Yes, that is what I have been working with, but I did not want to edit the core code (it could be replaced in an upgrade) so I copied that file to

custom/modules/Users/metadata/editviewdefs.php

and did the edits shown above.

It does work, but it does not show a checkbox, it only shows a 1 or 0, representing Checked or notChecked

So what I am looking for help on is how to get the user’s edit view to show the checkbox but disable it so it cannot be edited, while allowing the Admin to edit it (that part I have done above)

Ramblin · 2 January 2019 14:36

OK,

I got it working but I am not sure if this is the most efficient way to do it so if anyone has any suggestions for improvement, feel free to advise.

I was most of the way there with what I had but just needed to change the formatting for the user scenario in the code so it would show the user’s checkbox status - disabled, but viewable as a checkbox .

Here is what I did - editing the custom directory instead of the core files to protect against regression during an upgrade

as before if there is no directory or no editviewdefs.php entry in the custom directory for the Users module, create one

cd [the directory containing the suitecrm files]
mkdir -p custom/modules/Users/metadata/
cp -a modules/Users/metadata/editviewdefs.php custom//modules/Users/metadata/editviewdefs.php
chown www-data:www-data custom/modules/Users/metadata/editviewdefs.php  
chmod 755 custom/modules/Users/metadata/editviewdefs.php

edit the editviewdefs.php file in the custom directory

nano custom/modules/Users/metadata/editviewdefs.php

Replace the line

array(array('name' => 'factor_auth', 'label' => 'LBL_FACTOR_AUTH'),)

with a multi-line version (does not have to be multi-line but is easier to maintain if it is)

array(array(
	 'name' => 'factor_auth', 
	 'label' => 'LBL_FACTOR_AUTH', 
	 'customCode'=>'{if $IS_ADMIN}@@FIELD@@{else}<div  style=\'visibility:visible\' disabled="true" id="factor_auth" ><input {if $fields.factor_auth.value == "1"} checked {/if} tabindex="0" enabled="false" id="factor_auth"  type="checkbox" class="checkbox" value="$fields.factor_auth.value" disabled="true"></div>{/if}',
	 ),
),

(yes, a little more complicated than before …)

Repair and Rebuild

Now, when the admin sets a User to use two-factor authentication, the user can see that they have it set but cannot edit the setting.

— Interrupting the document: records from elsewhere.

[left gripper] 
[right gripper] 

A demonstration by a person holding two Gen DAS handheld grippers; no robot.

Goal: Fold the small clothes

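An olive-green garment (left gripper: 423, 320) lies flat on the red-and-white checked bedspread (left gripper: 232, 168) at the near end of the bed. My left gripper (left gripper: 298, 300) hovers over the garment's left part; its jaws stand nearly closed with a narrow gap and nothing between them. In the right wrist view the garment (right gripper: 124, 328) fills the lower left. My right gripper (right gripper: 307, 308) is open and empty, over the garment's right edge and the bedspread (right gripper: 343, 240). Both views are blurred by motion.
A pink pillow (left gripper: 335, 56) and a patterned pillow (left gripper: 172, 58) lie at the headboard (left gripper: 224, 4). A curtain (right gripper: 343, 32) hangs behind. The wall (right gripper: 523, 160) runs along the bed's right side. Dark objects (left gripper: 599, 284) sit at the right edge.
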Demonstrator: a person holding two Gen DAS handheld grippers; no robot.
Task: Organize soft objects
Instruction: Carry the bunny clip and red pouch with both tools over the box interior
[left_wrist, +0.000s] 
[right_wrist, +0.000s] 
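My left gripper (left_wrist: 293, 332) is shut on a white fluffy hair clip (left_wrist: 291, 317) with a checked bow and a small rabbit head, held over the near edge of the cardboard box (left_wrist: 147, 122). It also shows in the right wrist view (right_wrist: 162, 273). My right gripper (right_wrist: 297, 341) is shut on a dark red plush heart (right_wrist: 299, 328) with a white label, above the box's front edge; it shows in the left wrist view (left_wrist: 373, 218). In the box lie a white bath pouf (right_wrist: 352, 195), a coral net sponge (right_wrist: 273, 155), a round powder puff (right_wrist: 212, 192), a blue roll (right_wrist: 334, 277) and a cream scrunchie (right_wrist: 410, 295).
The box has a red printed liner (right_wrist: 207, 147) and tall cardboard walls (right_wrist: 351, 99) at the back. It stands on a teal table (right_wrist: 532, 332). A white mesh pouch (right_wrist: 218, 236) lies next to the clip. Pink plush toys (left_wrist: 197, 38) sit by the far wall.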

Ramblin · 2 January 2019 15:57

I got it working - see previous post.

I am not sure if this is the best way to do it so if you have any suggestions for improvement, feel free to suggest.

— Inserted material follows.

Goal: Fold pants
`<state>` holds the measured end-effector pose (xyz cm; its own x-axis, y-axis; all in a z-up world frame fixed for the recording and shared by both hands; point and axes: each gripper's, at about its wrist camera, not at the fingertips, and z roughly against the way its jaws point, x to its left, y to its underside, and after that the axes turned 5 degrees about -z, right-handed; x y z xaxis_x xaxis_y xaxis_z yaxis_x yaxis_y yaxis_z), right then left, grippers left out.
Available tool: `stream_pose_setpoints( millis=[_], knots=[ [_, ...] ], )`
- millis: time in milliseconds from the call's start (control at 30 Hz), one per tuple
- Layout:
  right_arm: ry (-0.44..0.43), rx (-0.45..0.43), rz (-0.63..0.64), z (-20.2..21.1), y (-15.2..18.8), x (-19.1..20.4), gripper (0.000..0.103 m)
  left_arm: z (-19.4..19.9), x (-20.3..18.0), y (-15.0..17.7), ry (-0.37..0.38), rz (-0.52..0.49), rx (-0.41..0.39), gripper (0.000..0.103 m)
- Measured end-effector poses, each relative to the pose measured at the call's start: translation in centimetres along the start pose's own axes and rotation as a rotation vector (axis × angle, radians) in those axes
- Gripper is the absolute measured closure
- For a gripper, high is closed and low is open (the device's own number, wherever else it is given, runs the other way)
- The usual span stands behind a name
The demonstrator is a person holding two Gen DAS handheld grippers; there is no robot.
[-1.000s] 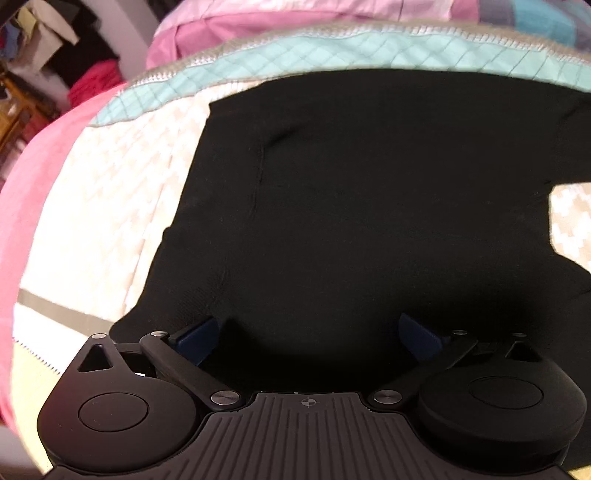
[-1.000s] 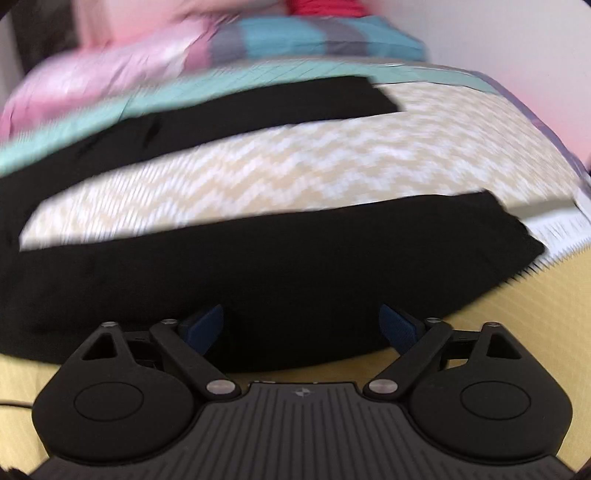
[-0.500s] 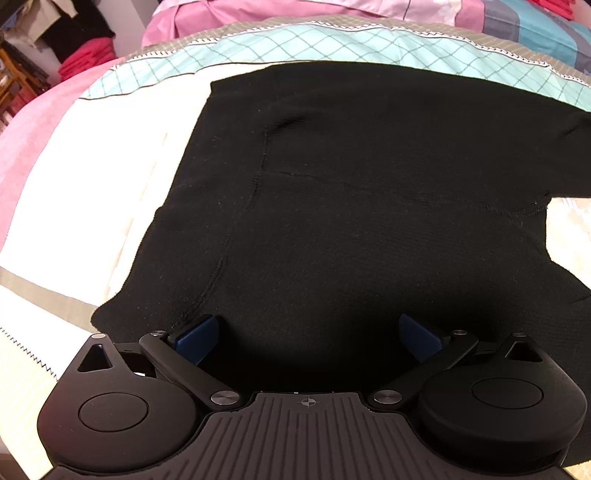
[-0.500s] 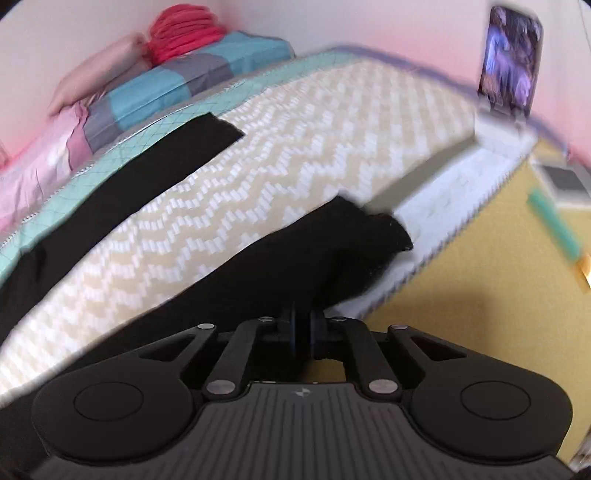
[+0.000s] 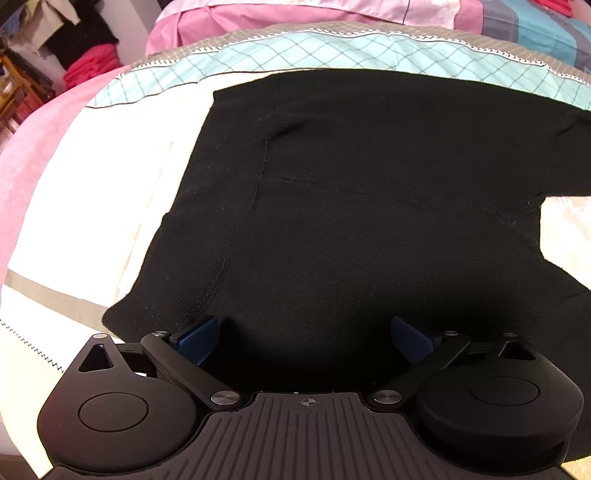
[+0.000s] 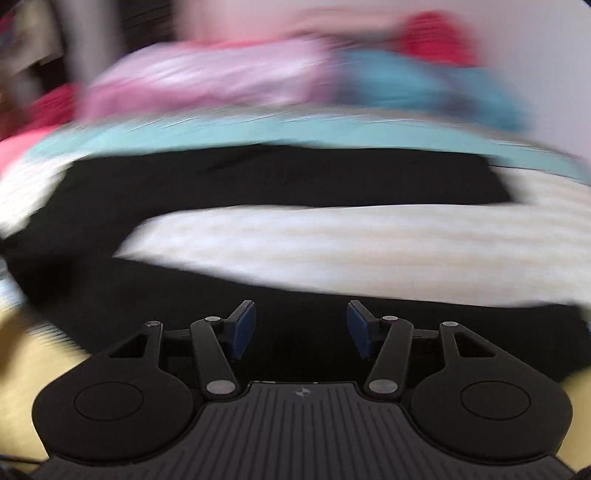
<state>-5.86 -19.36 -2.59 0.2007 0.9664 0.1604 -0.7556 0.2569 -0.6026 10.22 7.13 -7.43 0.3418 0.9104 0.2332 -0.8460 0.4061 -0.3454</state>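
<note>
Since half a second ago: right hand-held gripper (image 6: 300, 328) has let go of the pant-leg end it was pinching; its jaws have just been opening and now stand about half apart with nothing pressed between the blue pads (image 6: 242, 328). Its view has swung back across the bed and is smeared with blur. Left hand-held gripper (image 5: 306, 334) has hardly shifted.
Left hand-held gripper, state: jaws wide, blue pads (image 5: 199, 338) at 8 and 4 o'clock of the view, hovering over the waist end of the pants; whether the pads touch the cloth cannot be told.
Writing: no brand or readable text; only a small crosshair mark (image 5: 306, 401) on the left gripper body and a small diamond mark (image 6: 302, 393) on the right one.
Pants (image 5: 369, 206): black knit, lying flat on the bed, filling the middle of the left view; a stitched seam runs from 7 o'clock up toward 11, with a small crease near its top.
Pants, right view (image 6: 258, 177): two dark legs split apart, one band just ahead of the jaws, the other farther off, with pale cover between them.
Bed cover (image 5: 110, 184): cream zigzag centre, with a teal diamond-quilted band (image 5: 332, 48) at 12 o'clock beyond the pants.
Farthest: pink bedding (image 5: 258, 18) at 12 o'clock; red folded cloth (image 5: 92, 70) at 10 o'clock.
</note>
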Motion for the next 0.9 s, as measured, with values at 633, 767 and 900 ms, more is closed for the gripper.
stream_pose_setpoints(
  millis=[633, 767, 900],
  knots=[
    [-0.020, 0.222, 0.130, -4.0, 1.2, 5.4, 0.038, -0.8, 1.7, 0.4, 0.000, -0.006, -0.003, 0.000],
    [-0.050, 0.207, 0.151, -1.9, 1.5, 4.4, 0.038, -0.4, 2.1, 1.0, 0.005, -0.021, -0.010, 0.000],
    [0.033, 0.091, 0.020, -0.9, 0.6, 2.1, 0.032, -0.5, 2.5, 1.0, 0.022, -0.024, -0.011, 0.000]
  ],
)
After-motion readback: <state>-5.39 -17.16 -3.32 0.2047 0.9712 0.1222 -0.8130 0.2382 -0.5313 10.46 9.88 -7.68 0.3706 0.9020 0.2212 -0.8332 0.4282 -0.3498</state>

For me, this will be the default setup for any SuiteCRM installation where I want to use two-factor authentication: Administrators being the only ones who can enable/disable two-factor authorization for users…

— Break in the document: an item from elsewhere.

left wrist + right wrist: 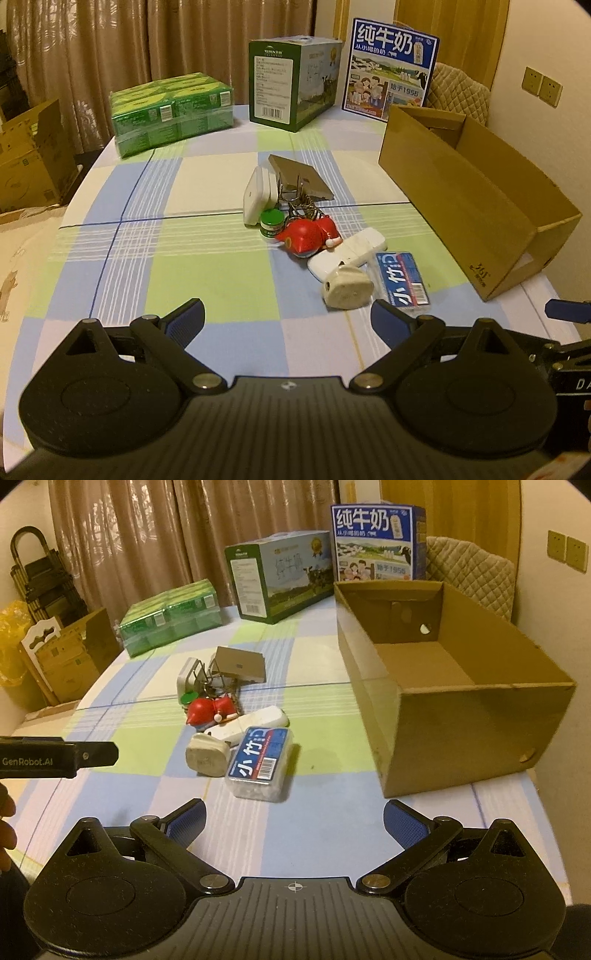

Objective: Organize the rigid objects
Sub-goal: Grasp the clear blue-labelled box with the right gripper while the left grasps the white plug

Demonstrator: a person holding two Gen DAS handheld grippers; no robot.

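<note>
A cluster of small items lies mid-table: a clear box with a blue label (pixel 260 762), a beige plug (pixel 206 758), a white adapter (pixel 255 722), a red toy (pixel 207 709), a green-capped jar (pixel 272 221), a white charger (pixel 256 194) and a grey plate on a wire stand (pixel 299 177). An open, empty cardboard box (pixel 454 716) stands to their right. My left gripper (pixel 288 325) is open, hovering short of the beige plug (pixel 345 290). My right gripper (pixel 293 821) is open, just short of the clear box. Nothing is held.
A green shrink-wrapped pack (pixel 171 112), a green milk carton box (pixel 291 81) and a blue milk carton box (pixel 391 70) line the table's far edge (pixel 240 110). Cardboard boxes (pixel 70 657) sit on the floor at left. A quilted chair back (pixel 469 572) is behind the open box.
</note>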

And if I do not want to use it, I probably still want this as the default.

I cannot imagine a scenario where an admin would set up a user for two-factor authentication and allow the user to disable it. Most (poorly informed and wanting the easiest login possible) users would likely disable it as soon as they realized they could. And that would leave the entire system exposed more than intended by the admin.

I do set the system up with strong password requirements (min length, upper case, lower case, numbers, special characters) but two-factor is still a very welcome addition to SuiteCRM; why neuter it by allowing users to disable it?